Methods: This review surveyed articles published between 2022 and 2025 in PubMed to summarize the latest scientific developments in the field. Particular attention was given to two advanced CRISPR-derived technologies—Base Editing and Prime Editing. Base editing enables single-nucleotide substitutions without generating double-strand breaks and encompasses two primary classes: cytosine base editors (CBEs) and adenine base editors (ABEs). By contrast, Prime Editing offers enhanced precision and the versatility to introduce a wider range of genomic alterations, demonstrating significant therapeutic potential in conditions such as phenylketonuria and alpha-1 antitrypsin deficiency.

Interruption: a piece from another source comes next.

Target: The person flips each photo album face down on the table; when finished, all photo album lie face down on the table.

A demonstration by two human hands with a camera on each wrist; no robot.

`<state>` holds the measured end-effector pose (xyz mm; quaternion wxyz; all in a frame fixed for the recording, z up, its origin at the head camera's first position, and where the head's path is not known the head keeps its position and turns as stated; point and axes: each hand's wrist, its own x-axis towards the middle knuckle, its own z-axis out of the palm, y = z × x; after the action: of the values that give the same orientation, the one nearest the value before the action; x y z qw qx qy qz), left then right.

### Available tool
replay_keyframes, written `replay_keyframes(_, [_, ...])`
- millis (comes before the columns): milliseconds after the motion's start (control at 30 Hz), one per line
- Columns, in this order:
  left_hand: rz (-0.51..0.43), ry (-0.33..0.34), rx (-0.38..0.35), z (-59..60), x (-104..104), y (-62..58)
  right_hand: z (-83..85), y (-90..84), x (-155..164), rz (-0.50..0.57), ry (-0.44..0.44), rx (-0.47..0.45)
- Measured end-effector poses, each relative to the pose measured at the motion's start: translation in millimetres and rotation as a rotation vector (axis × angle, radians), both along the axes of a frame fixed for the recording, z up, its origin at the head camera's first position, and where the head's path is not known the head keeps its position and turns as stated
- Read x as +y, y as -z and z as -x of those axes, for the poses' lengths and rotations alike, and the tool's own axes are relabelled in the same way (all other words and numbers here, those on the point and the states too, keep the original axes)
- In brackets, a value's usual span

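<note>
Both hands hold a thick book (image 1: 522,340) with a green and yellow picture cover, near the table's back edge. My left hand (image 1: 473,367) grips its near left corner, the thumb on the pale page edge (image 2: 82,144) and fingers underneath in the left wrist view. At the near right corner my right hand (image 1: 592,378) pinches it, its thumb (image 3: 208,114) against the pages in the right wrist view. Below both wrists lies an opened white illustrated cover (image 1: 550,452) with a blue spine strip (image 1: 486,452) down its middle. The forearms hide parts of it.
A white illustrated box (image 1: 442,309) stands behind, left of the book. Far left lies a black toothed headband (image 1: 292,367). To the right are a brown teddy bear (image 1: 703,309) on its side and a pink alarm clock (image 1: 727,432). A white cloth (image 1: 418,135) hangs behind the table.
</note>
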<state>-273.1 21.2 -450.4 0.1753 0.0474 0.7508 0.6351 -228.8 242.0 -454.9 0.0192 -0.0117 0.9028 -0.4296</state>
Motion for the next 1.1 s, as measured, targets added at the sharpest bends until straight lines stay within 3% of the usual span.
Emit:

Results: To overcome delivery-related challenges, multiple approaches have been explored, which fall into three broad categories: physical methods (e.g., electroporation), viral vectors (e.g., adeno-associated virus [AAV] and lentivirus), and non-viral systems (e.g., polymeric and lipid-based nanoparticles). Recent findings highlight AAV-based vectors and polymeric nanoparticles as particularly promising candidates for clinical translation.
Conclusion: Taken together, the integration of next-generation editing modalities with optimized delivery systems is poised to advance the development of safer and more effective gene therapies in the near future.
Keywords: CRISPR-Cas9, genome editing, Base Editing, gene delivery, nanoparticles.